Thanks for expanding on your viewpoint.

> Why would writing an optimizing compiler qualify as territory for directly writing SIMD code, but anything else is off the table?

I understood "directly writing" to mean assembly or even intrinsics. In general, I would advise not touching intrinsics directly, because the intrinsic definitions themselves have in several cases had bugs. Here's one AVX-512 example: https://github.com/google/highway/commit/7da2b760c012db04103....

When using a wrapper library, these can be fixed in one spot, but every direct user of intrinsics has to deal with it themselves.

> it's extremely easy to write your own wrappers (like I did) and not take a dependency. A good trade IMO

I understand wanting to reduce dependencies. The tradeoff is a bit more complex: for example many readers would be familiar with Highway terminology. We have also made efforts to be a lightweight dependency :)

> doing it yourself as a learning exercise has value.

Understandable :) Though it's a bit regrettable to tie your user code to the library prototype - if used elsewhere, it would probably have to be ported.

> The fact is, the library code is super fucking boring.

True for many ops. However, emulating AES or other complex ops is nontrivial. And it is easy to underestimate the sheer toil of keeping things working across compiler versions and their many bugs. We recently hit the 3000 commit mark in Highway :)

llm_nerd|7 months ago

>First off, a number of statements are nonsense.

100% of my original comment is absolutely and completely correct. Indisputable correct.

>Furthermore, I was writing a library.

Little misunderstandings like this pervade your take.

>seems to be under the impression that using a SIMD library would somehow have produced a better result.

To be clear, I wasn't speaking to you or for your benefit, or specifically to your exercise. You'll notice I didn't email a list of recommendations to you, because I do not care what you do or how you do it. I didn't address my comment to you.

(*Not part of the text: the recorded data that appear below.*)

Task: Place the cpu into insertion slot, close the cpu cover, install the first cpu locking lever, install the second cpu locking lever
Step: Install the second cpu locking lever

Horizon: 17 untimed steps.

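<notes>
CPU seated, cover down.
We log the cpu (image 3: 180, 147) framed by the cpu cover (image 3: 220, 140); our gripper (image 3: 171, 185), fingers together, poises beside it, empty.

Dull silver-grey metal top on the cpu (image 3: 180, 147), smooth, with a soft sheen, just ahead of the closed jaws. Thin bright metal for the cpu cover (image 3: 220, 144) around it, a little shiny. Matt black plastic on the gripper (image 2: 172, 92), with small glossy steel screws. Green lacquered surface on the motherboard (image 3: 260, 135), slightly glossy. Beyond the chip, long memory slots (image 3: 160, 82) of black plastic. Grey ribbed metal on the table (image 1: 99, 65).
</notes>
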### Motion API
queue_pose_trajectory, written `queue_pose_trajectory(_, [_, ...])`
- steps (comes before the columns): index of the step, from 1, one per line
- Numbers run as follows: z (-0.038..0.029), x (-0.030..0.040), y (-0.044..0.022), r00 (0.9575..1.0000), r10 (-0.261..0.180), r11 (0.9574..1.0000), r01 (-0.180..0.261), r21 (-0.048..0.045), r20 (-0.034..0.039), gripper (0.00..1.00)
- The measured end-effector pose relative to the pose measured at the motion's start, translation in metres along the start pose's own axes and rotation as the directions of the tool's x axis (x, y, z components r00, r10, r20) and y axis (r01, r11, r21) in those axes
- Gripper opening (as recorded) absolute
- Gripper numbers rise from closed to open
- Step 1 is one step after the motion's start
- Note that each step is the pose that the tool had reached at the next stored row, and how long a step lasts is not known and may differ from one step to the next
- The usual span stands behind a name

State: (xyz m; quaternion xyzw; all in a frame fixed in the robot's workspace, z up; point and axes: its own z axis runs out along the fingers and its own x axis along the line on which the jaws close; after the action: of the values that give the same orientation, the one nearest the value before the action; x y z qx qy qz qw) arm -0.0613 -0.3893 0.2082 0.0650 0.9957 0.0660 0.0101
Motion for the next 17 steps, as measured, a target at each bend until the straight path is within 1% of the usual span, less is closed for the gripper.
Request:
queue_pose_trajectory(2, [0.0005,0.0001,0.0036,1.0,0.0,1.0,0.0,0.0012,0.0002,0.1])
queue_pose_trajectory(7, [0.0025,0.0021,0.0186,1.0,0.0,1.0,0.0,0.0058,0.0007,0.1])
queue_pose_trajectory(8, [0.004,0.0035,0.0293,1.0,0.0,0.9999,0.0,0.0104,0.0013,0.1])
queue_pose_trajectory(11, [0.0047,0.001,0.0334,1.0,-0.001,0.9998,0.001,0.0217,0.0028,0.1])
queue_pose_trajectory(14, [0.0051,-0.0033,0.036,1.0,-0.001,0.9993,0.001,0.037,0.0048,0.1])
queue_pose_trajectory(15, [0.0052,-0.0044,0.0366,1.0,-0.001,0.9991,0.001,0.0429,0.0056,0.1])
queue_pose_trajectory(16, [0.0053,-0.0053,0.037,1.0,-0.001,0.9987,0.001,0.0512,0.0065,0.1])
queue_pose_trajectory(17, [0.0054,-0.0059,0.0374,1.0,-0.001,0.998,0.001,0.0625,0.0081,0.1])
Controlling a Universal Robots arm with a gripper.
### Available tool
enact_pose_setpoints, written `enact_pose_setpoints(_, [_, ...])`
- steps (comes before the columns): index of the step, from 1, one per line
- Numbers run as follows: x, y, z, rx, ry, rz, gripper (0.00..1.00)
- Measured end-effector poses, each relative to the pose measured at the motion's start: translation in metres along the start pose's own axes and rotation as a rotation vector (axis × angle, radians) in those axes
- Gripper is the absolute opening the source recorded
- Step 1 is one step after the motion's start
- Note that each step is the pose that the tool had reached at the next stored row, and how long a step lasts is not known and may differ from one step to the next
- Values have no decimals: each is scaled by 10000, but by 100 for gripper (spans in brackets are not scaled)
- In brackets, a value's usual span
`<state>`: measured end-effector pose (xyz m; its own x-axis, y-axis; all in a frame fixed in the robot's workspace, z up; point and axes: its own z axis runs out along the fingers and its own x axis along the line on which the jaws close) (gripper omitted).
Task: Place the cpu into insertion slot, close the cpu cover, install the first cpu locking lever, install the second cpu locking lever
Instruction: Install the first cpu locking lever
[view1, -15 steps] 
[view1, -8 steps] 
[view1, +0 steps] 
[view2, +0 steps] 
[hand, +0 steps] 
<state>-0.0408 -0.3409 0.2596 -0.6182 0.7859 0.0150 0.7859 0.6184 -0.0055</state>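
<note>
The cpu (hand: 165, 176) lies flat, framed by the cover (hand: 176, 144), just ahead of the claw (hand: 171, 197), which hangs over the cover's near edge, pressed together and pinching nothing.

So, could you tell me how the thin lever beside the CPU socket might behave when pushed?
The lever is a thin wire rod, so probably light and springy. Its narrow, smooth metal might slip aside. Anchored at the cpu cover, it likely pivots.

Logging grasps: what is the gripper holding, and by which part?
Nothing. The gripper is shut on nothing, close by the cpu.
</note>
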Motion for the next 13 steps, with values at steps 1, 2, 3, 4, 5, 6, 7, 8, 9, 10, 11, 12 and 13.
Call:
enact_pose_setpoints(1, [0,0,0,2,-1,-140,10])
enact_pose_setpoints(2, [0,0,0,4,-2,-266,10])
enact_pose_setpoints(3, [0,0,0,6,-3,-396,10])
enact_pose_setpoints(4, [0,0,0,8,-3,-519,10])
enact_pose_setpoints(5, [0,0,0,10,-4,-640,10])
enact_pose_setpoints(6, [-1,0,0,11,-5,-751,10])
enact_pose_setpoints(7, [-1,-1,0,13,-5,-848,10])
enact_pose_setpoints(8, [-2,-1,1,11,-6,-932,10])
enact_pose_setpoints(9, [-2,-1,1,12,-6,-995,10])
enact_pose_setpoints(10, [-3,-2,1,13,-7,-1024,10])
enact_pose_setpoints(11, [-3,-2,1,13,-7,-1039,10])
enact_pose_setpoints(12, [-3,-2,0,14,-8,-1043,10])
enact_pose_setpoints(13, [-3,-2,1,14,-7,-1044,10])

I -- and I was abundantly clear on this -- was speaking to the random reader who might be considering optimizing their code with some hand-crafted SIMD. That following the path in this (and an endless chain of similar) submission(s) is usually ill advised, generally, not even speaking to this specific project, but rather to the average "I want to take advantage of SIMD in my code" consideration.

HN has a fetish for SIMD code recently and there is almost always a better approach than hand-crafting some SSE3 calls in one's random project.

>The original commentor seems to be under the impression that using a SIMD library would somehow have produced a better result.

Again, I could not care less about your project. But the average developer does care that their code runs on a wide variety of platforms optimally. You don't, but again, you and your project was tangential to my comment which was general.

>The thing the original commentor does get right is the notion that thinking about data layout is important.

Aside from the entirety of my comment being correct, the point was that many of the SIMD tools and libraries force you down a path where you are coerced into such structures. Versus often relying upon the compiler to make the best of suboptimal structures. We've seen many times where people complain that their compiler isn't vectorizing things that they think it should, but there is a choice between endlessly fighting with the compiler, and hand-rolling SSE calls, that not only supports much more hardware it leads you down the path of best practices.

Which is of course why C++ 26 is getting std::simd.

Again, you are irrelevant to my comment. Your project is irrelevant to it. I know this is tough to stomach.

>Right. I'll believe this when I see it.

I actually cloned the project but then this submission fell off the front page and it seemed not worth my time. Not to mention that it can't be built on macOS which happened to be the machine I was on at the moment.

Because again, I don't care about your or your project, and my commentary was to the SIMD sideliners considering how to approach it.

>I could pick it apart more, but.. I think you get my drift.

None of your retorts are valid, and my comment stands as completely correct. The drift is that you feel defensive about a general comment because you did something different, which....eh.